--- TASK TO CARRY OUT ---
The answer should hold only the lines from the beginning of the listing below to the line containing "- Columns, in", both included, with every picture left out.

--- DATA PROVIDED ---
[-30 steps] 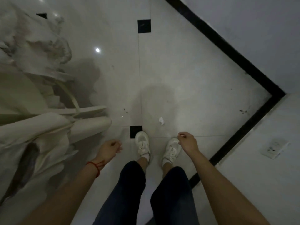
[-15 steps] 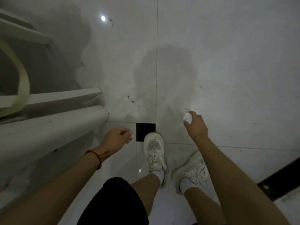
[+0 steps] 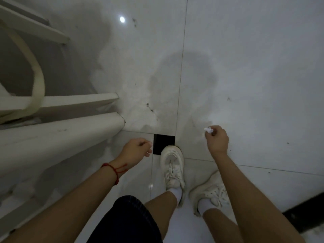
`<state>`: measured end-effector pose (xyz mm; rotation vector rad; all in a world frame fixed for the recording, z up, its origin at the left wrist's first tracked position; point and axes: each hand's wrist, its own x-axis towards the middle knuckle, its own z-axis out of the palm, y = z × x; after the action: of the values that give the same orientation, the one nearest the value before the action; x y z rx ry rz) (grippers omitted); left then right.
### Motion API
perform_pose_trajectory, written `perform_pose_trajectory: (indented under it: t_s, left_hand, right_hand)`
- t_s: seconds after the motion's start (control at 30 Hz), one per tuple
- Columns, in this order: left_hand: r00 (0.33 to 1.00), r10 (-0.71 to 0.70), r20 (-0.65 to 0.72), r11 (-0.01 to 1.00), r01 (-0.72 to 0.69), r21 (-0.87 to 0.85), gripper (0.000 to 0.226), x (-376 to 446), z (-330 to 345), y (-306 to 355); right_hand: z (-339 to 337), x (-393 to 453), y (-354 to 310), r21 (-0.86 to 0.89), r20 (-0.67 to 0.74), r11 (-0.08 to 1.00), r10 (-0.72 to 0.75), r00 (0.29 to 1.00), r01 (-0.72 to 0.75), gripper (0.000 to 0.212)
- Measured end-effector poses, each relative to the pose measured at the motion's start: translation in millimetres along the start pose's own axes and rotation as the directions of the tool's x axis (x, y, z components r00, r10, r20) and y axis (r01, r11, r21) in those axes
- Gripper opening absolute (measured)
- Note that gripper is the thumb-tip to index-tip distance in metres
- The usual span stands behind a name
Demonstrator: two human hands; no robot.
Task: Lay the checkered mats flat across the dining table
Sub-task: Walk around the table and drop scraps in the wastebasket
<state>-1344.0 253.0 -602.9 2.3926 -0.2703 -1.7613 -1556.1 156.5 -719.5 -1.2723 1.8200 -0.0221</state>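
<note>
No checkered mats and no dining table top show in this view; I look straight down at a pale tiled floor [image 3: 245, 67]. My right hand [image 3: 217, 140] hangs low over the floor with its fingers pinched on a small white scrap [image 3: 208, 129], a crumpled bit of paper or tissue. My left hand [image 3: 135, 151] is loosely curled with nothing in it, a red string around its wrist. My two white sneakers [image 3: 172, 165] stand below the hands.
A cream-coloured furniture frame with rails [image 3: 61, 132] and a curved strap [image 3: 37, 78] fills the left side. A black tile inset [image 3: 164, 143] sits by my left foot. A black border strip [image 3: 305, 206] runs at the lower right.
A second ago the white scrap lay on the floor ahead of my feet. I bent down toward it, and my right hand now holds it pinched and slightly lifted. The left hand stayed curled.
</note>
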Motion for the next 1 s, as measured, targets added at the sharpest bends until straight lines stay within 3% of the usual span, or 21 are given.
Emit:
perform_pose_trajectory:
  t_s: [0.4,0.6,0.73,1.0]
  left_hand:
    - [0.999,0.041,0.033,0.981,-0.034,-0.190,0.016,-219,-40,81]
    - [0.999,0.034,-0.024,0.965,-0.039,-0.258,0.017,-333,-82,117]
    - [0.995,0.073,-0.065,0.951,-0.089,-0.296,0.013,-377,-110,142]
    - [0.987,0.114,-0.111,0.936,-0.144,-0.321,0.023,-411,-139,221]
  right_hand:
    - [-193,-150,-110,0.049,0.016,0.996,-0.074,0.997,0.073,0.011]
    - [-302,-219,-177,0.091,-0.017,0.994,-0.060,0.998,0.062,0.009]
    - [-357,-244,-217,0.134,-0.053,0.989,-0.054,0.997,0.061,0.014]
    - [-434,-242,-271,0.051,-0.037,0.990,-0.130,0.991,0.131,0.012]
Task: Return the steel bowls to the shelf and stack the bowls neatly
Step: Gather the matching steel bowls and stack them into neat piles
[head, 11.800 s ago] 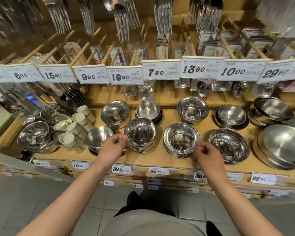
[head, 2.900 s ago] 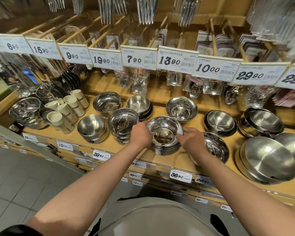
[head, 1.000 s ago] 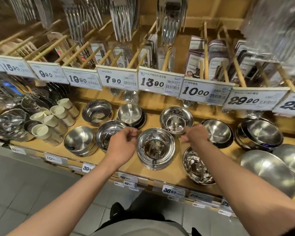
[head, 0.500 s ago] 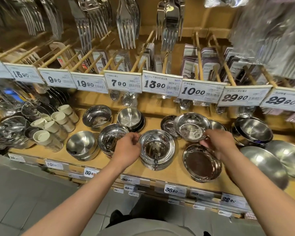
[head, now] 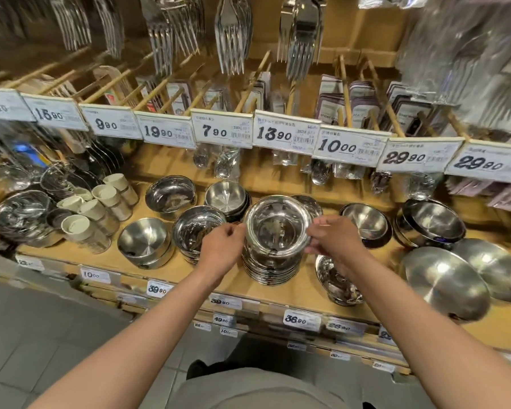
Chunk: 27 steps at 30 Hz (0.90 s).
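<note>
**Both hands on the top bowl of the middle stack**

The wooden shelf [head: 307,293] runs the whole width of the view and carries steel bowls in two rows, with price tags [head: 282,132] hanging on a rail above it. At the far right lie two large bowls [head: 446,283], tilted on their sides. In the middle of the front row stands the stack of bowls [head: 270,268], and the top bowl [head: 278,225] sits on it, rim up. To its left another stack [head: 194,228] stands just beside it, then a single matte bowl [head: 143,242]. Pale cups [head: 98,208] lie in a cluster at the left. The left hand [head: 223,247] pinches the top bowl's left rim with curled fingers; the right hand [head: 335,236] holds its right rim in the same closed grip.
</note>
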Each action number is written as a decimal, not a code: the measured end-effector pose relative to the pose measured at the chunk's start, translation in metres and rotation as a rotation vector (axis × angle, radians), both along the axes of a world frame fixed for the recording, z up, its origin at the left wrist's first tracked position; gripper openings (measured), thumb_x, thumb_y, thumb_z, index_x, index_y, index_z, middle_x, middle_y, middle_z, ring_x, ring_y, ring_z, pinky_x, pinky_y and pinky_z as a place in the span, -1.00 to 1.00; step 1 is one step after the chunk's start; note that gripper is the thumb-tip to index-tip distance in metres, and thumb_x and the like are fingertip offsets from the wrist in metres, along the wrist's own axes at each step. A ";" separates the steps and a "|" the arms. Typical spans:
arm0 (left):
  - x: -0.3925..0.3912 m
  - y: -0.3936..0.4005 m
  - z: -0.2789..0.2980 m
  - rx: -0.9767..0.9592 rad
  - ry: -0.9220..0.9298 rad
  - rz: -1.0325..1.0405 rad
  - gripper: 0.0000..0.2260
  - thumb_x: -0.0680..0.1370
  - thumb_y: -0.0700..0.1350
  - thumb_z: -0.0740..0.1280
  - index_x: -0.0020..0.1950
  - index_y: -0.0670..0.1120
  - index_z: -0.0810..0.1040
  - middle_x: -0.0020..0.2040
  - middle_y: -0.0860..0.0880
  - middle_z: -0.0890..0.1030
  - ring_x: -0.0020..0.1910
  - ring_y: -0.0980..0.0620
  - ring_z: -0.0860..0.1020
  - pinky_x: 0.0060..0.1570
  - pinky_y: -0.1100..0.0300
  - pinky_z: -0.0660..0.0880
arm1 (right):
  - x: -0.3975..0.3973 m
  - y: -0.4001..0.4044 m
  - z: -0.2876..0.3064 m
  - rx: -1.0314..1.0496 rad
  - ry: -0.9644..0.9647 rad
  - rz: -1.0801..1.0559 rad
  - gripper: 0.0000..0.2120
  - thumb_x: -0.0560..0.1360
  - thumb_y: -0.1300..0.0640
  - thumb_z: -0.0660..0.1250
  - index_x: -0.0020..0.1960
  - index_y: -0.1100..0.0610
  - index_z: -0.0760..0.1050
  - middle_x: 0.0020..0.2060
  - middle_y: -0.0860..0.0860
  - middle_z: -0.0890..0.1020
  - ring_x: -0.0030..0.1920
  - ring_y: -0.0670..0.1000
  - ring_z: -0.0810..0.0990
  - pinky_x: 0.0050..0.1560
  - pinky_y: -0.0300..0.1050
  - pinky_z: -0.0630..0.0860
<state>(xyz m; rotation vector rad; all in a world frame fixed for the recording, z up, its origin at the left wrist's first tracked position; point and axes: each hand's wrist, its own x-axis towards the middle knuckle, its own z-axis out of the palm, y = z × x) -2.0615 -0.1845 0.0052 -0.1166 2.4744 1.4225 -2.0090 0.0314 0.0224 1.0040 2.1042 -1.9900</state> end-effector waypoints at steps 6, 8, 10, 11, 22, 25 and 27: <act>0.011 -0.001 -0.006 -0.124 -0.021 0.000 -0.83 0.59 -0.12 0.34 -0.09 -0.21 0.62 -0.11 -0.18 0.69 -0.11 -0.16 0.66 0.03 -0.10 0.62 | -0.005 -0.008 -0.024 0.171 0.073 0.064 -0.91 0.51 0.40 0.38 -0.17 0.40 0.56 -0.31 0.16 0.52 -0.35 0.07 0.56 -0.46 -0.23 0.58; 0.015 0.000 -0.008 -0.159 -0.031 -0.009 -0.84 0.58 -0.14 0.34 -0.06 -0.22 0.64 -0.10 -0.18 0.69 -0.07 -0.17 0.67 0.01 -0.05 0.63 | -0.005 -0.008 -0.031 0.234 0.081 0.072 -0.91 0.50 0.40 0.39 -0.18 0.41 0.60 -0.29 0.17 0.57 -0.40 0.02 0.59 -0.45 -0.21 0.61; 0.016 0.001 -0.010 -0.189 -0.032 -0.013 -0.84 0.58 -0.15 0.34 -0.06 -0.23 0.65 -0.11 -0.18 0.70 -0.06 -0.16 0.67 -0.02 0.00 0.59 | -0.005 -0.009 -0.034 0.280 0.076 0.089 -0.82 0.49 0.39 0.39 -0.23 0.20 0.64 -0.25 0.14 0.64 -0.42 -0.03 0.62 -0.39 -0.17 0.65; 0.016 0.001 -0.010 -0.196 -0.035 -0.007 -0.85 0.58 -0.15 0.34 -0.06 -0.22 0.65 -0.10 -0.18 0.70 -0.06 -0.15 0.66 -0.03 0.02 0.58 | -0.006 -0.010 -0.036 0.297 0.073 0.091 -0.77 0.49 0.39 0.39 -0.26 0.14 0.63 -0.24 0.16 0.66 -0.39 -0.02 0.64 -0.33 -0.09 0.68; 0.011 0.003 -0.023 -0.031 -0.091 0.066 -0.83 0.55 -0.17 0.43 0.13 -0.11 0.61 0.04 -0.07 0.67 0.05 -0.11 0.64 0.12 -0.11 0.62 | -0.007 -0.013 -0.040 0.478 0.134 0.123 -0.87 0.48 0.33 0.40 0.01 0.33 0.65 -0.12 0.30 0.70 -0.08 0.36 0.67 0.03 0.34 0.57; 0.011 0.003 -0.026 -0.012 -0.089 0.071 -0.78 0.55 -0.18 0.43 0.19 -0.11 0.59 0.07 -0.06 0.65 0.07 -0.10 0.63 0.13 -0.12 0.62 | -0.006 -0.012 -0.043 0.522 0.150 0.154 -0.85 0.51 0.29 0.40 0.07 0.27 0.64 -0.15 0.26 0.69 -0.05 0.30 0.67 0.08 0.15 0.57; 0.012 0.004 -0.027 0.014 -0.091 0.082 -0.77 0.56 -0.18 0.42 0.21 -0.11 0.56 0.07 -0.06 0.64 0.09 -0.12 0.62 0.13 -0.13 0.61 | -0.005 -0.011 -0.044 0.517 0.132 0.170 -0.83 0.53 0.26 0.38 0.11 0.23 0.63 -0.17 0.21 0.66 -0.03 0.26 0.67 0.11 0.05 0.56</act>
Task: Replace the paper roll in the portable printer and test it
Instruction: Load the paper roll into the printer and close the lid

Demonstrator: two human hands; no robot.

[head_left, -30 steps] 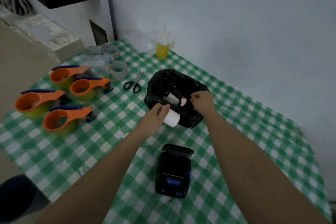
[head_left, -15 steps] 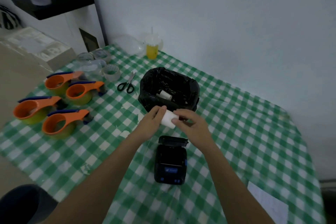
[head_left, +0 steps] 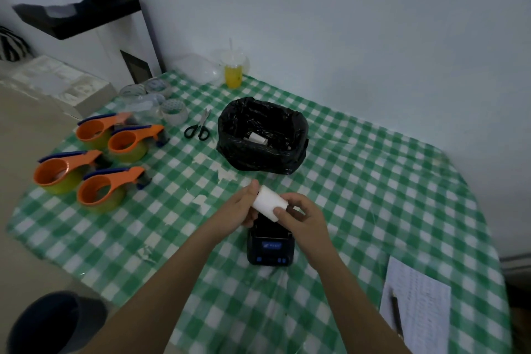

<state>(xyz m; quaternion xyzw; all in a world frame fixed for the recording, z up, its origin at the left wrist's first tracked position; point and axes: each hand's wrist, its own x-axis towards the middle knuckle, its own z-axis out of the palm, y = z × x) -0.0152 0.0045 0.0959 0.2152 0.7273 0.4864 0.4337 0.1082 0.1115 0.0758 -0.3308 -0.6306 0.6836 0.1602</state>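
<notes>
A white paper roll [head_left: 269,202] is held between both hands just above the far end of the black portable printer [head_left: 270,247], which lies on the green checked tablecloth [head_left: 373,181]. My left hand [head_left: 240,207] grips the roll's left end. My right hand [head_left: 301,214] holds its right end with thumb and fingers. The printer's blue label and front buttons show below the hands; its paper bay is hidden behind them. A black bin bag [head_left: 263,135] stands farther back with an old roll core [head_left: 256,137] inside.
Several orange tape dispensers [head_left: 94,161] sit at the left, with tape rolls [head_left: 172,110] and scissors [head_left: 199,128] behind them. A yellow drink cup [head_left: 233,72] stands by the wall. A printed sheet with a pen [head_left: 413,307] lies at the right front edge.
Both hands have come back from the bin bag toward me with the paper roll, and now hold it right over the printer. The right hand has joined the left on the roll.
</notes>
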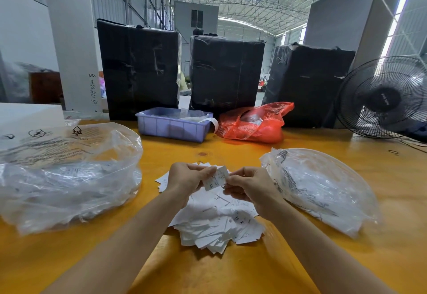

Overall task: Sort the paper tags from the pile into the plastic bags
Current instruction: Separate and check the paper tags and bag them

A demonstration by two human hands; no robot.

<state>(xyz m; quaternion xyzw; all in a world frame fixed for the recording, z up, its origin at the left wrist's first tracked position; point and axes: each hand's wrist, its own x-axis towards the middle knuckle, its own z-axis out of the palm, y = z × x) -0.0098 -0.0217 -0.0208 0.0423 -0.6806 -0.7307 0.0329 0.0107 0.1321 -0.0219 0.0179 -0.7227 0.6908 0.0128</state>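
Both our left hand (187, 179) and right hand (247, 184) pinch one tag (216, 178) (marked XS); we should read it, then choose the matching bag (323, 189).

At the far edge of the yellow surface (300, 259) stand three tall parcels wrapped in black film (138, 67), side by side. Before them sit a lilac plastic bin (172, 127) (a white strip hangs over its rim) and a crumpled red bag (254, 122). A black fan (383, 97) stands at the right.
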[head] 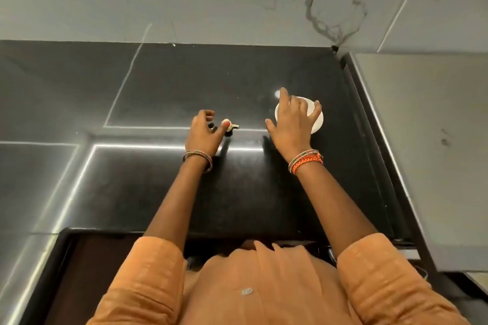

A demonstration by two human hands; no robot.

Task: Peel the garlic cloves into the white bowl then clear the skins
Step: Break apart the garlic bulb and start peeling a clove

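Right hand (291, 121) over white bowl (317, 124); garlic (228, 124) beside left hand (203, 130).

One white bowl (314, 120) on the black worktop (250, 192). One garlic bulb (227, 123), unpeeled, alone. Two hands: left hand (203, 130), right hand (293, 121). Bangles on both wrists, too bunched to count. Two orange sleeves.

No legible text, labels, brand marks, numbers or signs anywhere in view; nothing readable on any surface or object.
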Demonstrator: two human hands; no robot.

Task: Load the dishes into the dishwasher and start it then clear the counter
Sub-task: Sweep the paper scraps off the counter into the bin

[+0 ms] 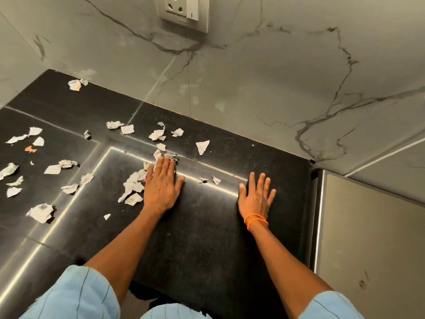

--- RESULT ---
[-30 steps] 
[-15 steps] 
[+0 steps] 
`<state>`: measured end-effector pose (xyz mm; rotation vector rad; all in a world frame fixed for the recording, z up, its origin at the left wrist's first tracked position; point and axes: each hand's wrist, its own x-axis towards the middle knuckle, its own z-axis out of the palm, y = z × x; after the action: of the values that give the same orientation, the one nearest the value before the action; x y z rx ry rz) (grippers omitted); left then right.
### Motion API
perform_pose_trajectory, written `perform_pose_trajectory: (indented under it: t_s, left_hand, right_hand)`
- t_s: seconds after the motion's start (control at 30 Hz), one per tuple
- Columns, in this order: left_hand: r00 (0.33 to 1.00), r10 (-0.71 to 0.70), r20 (-0.65 to 0.72), r11 (-0.01 to 1.00), r01 (-0.72 to 0.69), r21 (-0.87 to 0.85), gripper (0.000 to 0.226), x (-376 to 446), z (-330 to 345), y (-306 to 355); right_hand: z (-339 to 337), x (-393 to 453), y (-354 to 310), r21 (-0.86 to 0.89), r20 (-0.67 to 0.74), r11 (-0.08 to 1.00), r10 (-0.72 to 0.75), r00 (0.29 to 1.00), r01 (-0.72 to 0.75), gripper (0.000 to 0.212)

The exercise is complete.